Think again, please? QUESTION: who pays taxes, and then, for no good reason, do not receive the same tax benefits as other Virginians?: ANSWER: lesbian and gay families! DATA: Williams Institute, UCLA School of Law, estimates from US Census data about 20,000 lesbian and gay couples in Virginia (living in every city and county): these families do NOT receive the same benefits that heterosexuals receive, including whopping tax deductions because the are married (good marriage, dysfunctional marriage, abusive marriage, evil marriage ... just because they are married). Other data: a Nov 09 article published by the New York Academy of Medicine presents new data showing estimates of over 176,000 gay and bisexual men in Virginia (Williams Institute estimates at least one quarter million gay and lesbian Virginians). AND, the Congressional Budget Office (CHO) has found 1,138 benefits, rights, and privileges related to being married, that lesbian and gay citizens cannot access because the federal Defense of Marriage Act (DOMA) treats them as unequal to heterosexual citizens. The CBO also estimates that if these restrictions were removed, the federal bugdet will realize income of of about $

Attention Virginia Citizens...

Guess who gets to pick up the tab here....Yep, you the loyal and helpless taxpayer.
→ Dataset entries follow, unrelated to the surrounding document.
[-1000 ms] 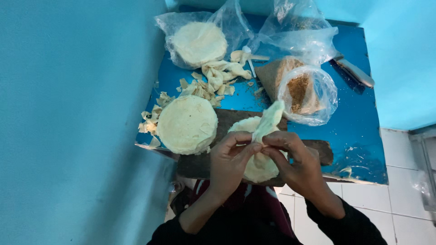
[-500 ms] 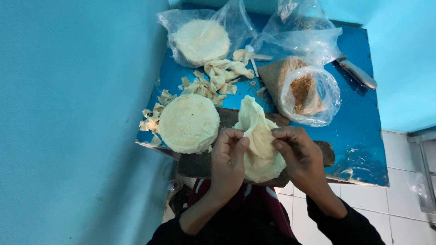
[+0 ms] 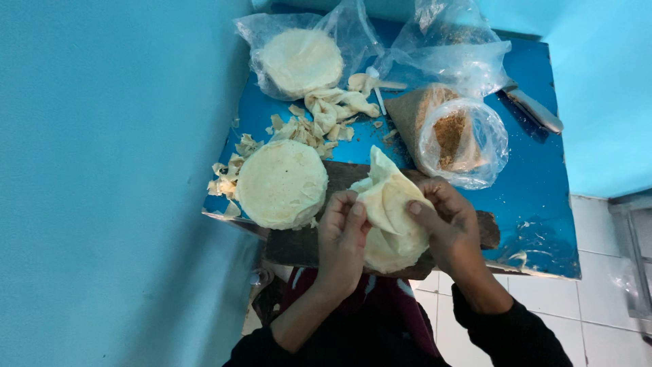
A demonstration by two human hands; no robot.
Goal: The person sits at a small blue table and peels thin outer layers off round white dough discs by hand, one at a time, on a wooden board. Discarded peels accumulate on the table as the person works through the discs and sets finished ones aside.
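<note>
Both my hands pinch one thin pale dough sheet (image 3: 388,197), which is folded and lifted above a round stack of the same sheets (image 3: 390,251) on a dark wooden board (image 3: 299,245). My left hand (image 3: 341,239) grips the sheet's left edge. My right hand (image 3: 445,221) grips its right edge with thumb and fingers. A second round stack of sheets (image 3: 282,183) lies on the board's left end, untouched.
On the blue table (image 3: 536,204) lie torn dough scraps (image 3: 319,119), a clear bag holding another round stack (image 3: 301,61), a clear bag of brown crumbly filling (image 3: 454,136), and a knife (image 3: 536,110) at the right. A blue wall rises at left.
The lifted sheet has gone from a narrow raised strip to a wider folded piece held lower between both hands. My hands have stayed over the near stack.
</note>
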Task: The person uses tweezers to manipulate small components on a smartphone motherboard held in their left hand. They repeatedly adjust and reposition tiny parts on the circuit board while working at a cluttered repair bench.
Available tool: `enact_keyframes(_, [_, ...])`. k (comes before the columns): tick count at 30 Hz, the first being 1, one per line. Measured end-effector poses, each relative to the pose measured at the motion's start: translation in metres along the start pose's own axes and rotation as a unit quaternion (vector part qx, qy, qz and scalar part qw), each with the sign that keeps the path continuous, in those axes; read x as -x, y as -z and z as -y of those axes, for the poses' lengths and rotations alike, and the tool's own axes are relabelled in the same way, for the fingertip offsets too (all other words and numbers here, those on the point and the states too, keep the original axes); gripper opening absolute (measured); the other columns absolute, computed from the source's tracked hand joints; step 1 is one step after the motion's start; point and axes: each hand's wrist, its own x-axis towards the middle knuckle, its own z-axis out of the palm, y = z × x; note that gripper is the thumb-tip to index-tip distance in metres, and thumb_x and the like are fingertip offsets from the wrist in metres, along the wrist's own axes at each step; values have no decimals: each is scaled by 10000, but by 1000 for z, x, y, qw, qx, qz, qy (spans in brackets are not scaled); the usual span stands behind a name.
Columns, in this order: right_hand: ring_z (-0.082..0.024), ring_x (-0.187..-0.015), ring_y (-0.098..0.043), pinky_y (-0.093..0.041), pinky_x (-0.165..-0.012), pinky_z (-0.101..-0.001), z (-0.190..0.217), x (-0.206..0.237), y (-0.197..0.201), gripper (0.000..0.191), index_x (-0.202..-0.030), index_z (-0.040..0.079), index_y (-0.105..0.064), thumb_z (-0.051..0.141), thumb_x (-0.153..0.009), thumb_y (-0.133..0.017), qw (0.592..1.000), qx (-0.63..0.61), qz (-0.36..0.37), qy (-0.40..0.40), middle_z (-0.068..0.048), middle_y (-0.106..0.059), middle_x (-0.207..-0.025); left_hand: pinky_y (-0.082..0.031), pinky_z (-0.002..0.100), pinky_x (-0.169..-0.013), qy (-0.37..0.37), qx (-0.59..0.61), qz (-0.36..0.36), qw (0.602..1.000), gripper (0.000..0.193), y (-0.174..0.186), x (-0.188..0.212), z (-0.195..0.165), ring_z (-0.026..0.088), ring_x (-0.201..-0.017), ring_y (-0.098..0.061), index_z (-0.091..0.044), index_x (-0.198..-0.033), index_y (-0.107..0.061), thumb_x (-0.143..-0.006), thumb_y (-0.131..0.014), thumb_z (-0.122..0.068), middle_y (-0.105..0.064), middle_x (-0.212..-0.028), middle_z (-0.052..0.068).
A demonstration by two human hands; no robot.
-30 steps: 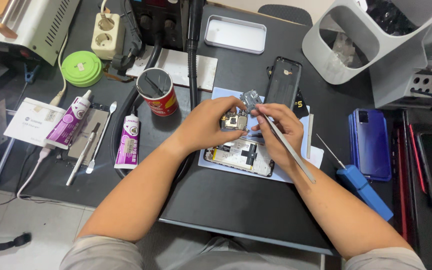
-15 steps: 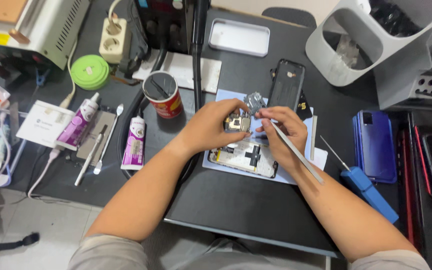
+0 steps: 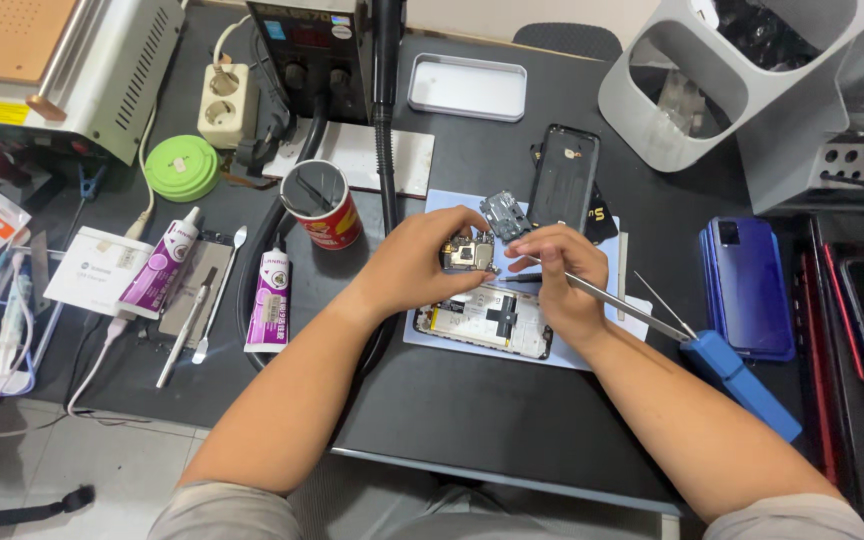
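The left hand (image 3: 422,262) gripped a small circuit board (image 3: 468,253) between thumb and fingers, lifted a little above the opened phone (image 3: 485,322). The right hand (image 3: 557,275) met it from three o'clock, fingers closed around metal tweezers (image 3: 620,303) whose tips pointed at the board; whether the tips actually touched it was hard to judge, as the fingers hid them. The two hands sat close together, nearly touching across the board.

The opened phone lay flat on a pale blue mat (image 3: 592,355), just at six o'clock from the hands. A grey metal shield piece (image 3: 504,213) lay at twelve o'clock from the board, and a black phone back cover (image 3: 563,178) stood just beyond it toward one o'clock. A blue-handled tool (image 3: 740,384) rested at four o'clock from the right hand, with a blue phone (image 3: 747,285) near it at three o'clock. At nine o'clock from the left hand stood a red cup (image 3: 321,204), with a purple glue tube (image 3: 271,298) lying below it.
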Motion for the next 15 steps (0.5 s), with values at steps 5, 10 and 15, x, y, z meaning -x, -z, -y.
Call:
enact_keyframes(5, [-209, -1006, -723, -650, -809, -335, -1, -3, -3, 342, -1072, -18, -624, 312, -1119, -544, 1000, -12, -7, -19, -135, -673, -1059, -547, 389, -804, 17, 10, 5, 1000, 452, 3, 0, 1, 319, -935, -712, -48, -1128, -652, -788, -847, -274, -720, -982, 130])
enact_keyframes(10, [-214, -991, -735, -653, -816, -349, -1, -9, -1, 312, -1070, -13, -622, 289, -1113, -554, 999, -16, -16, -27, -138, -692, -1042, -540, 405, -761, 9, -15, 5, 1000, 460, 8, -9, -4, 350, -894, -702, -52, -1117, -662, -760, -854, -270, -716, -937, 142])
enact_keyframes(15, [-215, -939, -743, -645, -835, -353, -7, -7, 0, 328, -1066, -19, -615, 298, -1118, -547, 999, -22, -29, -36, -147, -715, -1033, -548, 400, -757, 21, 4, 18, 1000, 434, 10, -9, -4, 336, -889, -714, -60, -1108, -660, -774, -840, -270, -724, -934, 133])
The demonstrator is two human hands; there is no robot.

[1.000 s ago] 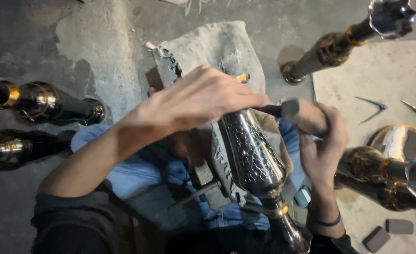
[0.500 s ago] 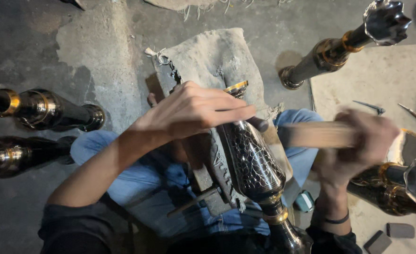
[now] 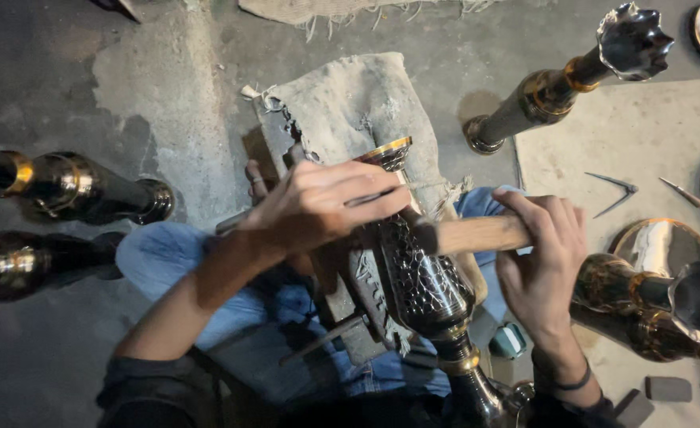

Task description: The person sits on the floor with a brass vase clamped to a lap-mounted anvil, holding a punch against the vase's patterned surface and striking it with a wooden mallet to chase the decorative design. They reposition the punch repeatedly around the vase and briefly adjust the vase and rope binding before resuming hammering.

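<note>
A dark engraved metal vase (image 3: 425,277) with brass bands lies across my lap on a wooden block wrapped in grey cloth (image 3: 358,103). My left hand (image 3: 318,206) rests on the vase's upper part and pinches a thin metal chisel against it. My right hand (image 3: 544,261) grips the wooden handle of a hammer (image 3: 465,235), whose head meets the chisel beside the vase. The chisel's tip is hidden under my fingers.
Two dark brass-banded vases (image 3: 64,186) lie on the concrete floor at left. A tall fluted-top vase (image 3: 572,75) stands at upper right, another vase (image 3: 659,305) lies at right. Metal dividers (image 3: 615,190), round brass plates (image 3: 659,242) and small grey blocks (image 3: 667,388) lie on a pale mat.
My right hand has swung the hammer in from the right, so its head now meets the chisel. My left hand has held its place on the vase.
</note>
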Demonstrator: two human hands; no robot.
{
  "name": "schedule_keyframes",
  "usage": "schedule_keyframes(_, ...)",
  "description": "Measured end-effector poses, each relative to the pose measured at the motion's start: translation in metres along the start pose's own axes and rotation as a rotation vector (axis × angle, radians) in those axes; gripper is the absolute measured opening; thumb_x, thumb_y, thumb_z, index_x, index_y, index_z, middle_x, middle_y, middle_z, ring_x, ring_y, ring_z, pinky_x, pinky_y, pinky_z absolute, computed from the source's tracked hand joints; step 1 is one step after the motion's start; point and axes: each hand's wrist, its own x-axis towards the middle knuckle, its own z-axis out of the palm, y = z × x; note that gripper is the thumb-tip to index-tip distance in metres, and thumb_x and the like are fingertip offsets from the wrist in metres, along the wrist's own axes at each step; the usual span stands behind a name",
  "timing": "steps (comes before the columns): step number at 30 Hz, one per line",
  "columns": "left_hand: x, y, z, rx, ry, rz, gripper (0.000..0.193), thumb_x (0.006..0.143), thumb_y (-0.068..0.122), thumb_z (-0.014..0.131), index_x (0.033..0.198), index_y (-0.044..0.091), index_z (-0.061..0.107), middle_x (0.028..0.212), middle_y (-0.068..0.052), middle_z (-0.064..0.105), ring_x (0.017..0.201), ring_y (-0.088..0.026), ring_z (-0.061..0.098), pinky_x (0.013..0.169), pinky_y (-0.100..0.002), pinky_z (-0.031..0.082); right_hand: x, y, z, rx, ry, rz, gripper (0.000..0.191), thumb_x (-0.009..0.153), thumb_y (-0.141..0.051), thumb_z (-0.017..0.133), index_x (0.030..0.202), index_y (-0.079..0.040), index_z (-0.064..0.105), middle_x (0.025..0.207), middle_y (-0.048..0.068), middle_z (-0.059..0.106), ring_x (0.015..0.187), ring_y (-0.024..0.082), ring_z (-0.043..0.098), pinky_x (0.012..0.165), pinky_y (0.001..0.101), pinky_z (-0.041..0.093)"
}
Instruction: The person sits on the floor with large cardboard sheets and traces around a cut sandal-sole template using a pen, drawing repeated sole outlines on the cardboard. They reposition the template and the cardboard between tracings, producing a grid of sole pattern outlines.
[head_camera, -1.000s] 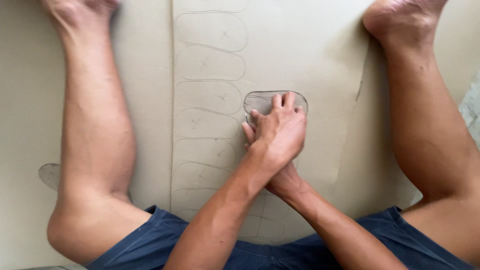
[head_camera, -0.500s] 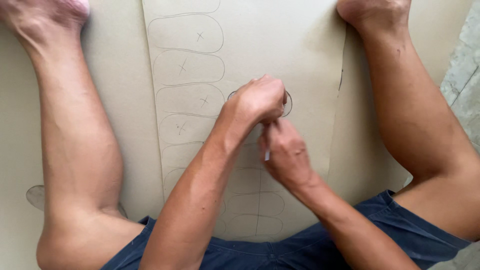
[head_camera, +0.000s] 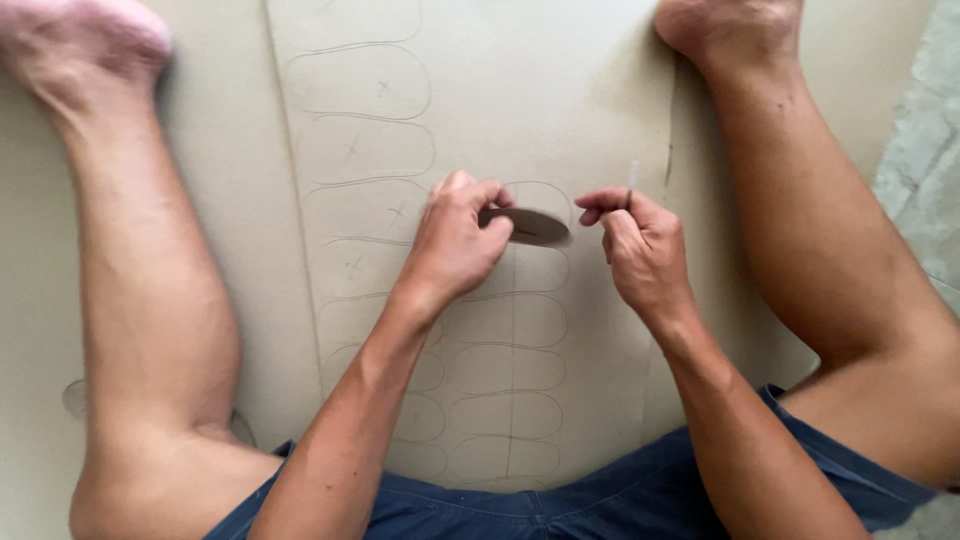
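Your left hand (head_camera: 455, 245) pinches a thin, flat, grey-brown oval template (head_camera: 528, 226) by its left end, grip closed on it between thumb and fingertips, holding it tilted just above the sheet. Your right hand (head_camera: 640, 250) sits just to the right of the template, apart from it, its grip narrow around a slim pale pencil (head_camera: 631, 182) that pokes up between the fingers. Beneath both hands lies a large beige sheet of flat material (head_camera: 560, 90), drawn with two columns of rounded oval outlines, several marked with small crosses; one outline lies right under the template. The sheet rests on a pale floor (head_camera: 30, 300). Your bare legs stretch along either side of the sheet, and dark blue shorts (head_camera: 560, 505) show at the bottom edge.
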Motion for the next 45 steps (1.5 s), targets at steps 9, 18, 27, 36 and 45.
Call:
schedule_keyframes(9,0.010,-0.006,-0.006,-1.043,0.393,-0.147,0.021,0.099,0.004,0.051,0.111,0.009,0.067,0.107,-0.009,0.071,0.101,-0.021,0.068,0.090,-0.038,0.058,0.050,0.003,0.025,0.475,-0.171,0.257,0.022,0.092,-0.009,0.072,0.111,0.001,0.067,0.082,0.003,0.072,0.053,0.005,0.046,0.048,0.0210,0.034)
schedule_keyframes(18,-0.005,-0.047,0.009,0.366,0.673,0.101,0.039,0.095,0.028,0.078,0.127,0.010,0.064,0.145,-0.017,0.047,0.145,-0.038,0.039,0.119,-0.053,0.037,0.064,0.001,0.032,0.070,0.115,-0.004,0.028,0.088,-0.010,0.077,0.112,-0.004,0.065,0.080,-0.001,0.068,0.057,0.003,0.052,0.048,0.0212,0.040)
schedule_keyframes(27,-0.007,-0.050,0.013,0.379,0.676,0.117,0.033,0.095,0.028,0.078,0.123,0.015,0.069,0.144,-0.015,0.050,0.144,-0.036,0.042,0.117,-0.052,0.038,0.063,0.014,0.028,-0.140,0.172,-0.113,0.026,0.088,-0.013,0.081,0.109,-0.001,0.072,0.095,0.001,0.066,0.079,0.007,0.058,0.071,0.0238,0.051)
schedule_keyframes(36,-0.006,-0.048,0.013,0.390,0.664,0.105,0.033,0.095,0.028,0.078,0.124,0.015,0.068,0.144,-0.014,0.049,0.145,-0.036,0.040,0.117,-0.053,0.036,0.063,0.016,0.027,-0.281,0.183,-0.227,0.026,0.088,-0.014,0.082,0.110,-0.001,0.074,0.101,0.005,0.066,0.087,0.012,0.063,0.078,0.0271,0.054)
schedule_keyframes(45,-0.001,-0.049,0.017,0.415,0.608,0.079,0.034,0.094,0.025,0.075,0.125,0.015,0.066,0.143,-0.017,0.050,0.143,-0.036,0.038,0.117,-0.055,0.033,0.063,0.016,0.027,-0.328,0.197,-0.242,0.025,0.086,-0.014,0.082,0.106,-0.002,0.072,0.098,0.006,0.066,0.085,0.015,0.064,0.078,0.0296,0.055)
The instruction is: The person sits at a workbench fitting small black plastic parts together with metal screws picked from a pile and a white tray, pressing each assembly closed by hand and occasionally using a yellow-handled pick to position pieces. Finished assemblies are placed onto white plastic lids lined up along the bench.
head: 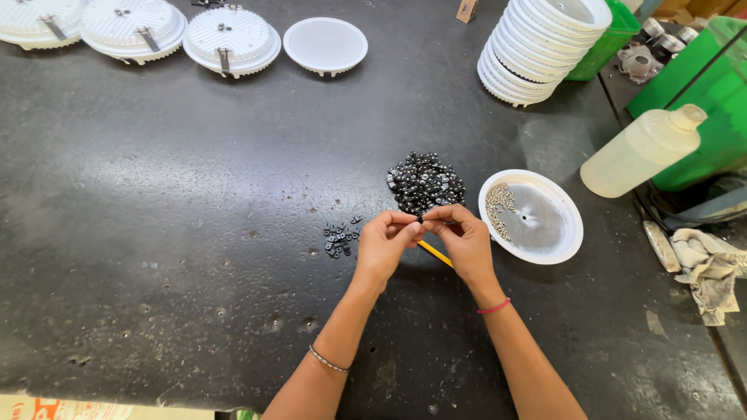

Anyone want to bet Gov. Kaine didn't write a personal check to this fund. Nope, it's really easy to spend OMP. (Other Peoples Money) I pay for My and My spouces health care. And now for a few hundred more State workers "Significant Others". Thanks Gov. Kaine! Glad to see you go.

Read again

It says it won't cost the state any money. So how can it cost you?

How?

Does he have some magic ferry dust he'll sprinkle that will provide coverage at no cost? He's a politician and thus prone to ...shall we say LIE! If you think for one second that there is no cost to taxpayers to provide health insurance to STATE workers (i.e. taxpayer funded jobs) then you are in denial.
Just a thought.

Same way it's done in private industry

The cost, as the article points out, is borne by the state employee. That is the exact same way that private employers have handled it.

Or are they lying, too?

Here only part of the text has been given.